Die Inflationsentwicklung ist zwar besorgniserregend, doch zeigt ein genauerer Blick, dass die Inflation ihren Höhepunkt erreicht hat. Dies wird durch die Tatsache belegt, dass die chinesische Inflation im Dezember zurückging.

Die US-Inflationsdaten kamen einige Tage nach den jüngsten US-Arbeitsmarktdaten. Die Daten zeigten, dass sich der amerikanische Arbeitsmarkt im Dezember im Zuge der Wiederbelebung der Wirtschaft weiter entspannt hat. Die Arbeitslosenquote ging in diesem Monat auf 3,9% zurück.

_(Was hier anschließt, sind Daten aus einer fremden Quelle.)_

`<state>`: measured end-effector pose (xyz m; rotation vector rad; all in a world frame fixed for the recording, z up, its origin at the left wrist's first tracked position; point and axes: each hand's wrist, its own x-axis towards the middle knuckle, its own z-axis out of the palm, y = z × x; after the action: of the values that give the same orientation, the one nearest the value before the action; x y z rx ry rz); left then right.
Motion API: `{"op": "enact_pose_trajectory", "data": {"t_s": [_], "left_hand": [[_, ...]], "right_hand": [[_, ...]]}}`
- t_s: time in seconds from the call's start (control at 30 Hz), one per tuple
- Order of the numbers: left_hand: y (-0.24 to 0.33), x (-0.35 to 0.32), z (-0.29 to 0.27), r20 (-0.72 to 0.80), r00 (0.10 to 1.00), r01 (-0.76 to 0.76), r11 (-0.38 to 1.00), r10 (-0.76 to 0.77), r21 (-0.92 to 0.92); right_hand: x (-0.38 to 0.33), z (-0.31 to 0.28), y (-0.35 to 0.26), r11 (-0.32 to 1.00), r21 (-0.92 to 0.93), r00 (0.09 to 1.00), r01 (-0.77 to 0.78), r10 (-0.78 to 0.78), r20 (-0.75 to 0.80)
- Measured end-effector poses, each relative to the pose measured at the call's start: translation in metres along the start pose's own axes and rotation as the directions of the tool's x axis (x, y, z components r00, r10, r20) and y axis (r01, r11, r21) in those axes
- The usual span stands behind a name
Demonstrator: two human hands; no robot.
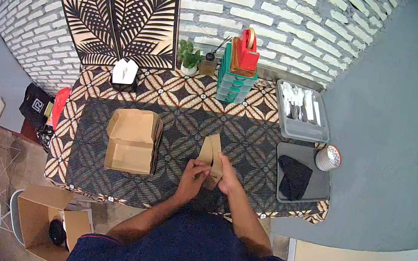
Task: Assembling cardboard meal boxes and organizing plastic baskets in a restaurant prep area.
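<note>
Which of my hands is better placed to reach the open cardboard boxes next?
Probably your left hand: the box stack stands to its left, and your right hand is farther away, across the folded cardboard. Both hands hold that piece, so the left would have to let go first.

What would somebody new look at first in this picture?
Probably the big black palm-leaf panels before the white brick wall, back left. Next, the bright red tape dispenser above the green drawers at the back. Then, in the middle, the left hand and right hand gripping brown cardboard.
</note>
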<state>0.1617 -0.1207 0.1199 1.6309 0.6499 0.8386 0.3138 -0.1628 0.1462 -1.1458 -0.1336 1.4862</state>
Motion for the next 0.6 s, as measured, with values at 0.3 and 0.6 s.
{"op": "enact_pose_trajectory", "data": {"t_s": [0.3,0.6], "left_hand": [[-0.005,-0.002,-0.002,0.009,1.0,-0.013,0.998,0.014,-0.066],[-0.005,0.001,-0.005,-0.047,0.998,-0.035,0.998,0.033,-0.058]], "right_hand": [[0.002,0.003,0.0,0.999,0.016,0.998,0.042,-0.041,-0.049],[0.0,0.011,0.002,1.0,-0.005,1.0,0.01,-0.01,-0.019]]}}
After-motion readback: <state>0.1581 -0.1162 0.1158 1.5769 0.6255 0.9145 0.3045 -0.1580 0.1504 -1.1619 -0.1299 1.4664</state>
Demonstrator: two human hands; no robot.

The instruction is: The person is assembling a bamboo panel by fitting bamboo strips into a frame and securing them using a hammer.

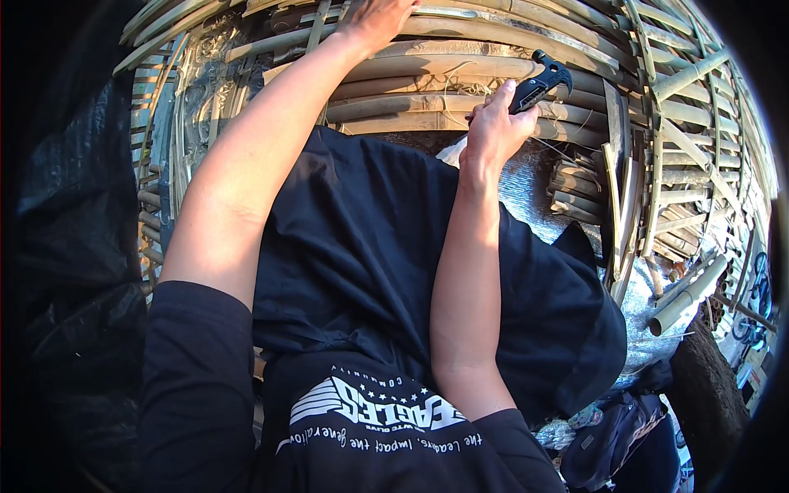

Da die Arbeitslosenquote sinkt und die Inflation steigt, gehen Analysten davon aus, dass die US-Notenbank in diesem Jahr eine restriktivere Politik folgen wird.

Ölpreise

Das USD/CAD-Währungspaar gab auch wegen der steigenden Rohölpreise stark nach. Brent, die globale Benchmark, ist auf 85$ gestiegen, während West Texas Intermediate (WTI) auf 82,68$ zulegte. Diese Preise liegen leicht unter ihren Höchstständen im Jahr 2021.

Die Rohölpreise sind für den kanadischen Dollar von Bedeutung, da Kanada als viertgrößter Produzent eine große Menge Öl international verkauft.

Der Preissprung ist darauf zurückzuführen, dass die Anleger im Zuge der Wiederbelebung der Wirtschaft eine größere weltweite Nachfrage nach Öl einpreisen. Außerdem stiegen die Preise nach den positiven Ölbestandsdaten aus den Vereinigten Staaten. Aus den Daten der Energy Information Administration (EIA) ging hervor, dass die Vorräte in der vergangenen Woche um über 4 Millionen abgenommen haben. Das war der siebte Monat in Folge, in dem die Bestände zurückgegangen sind.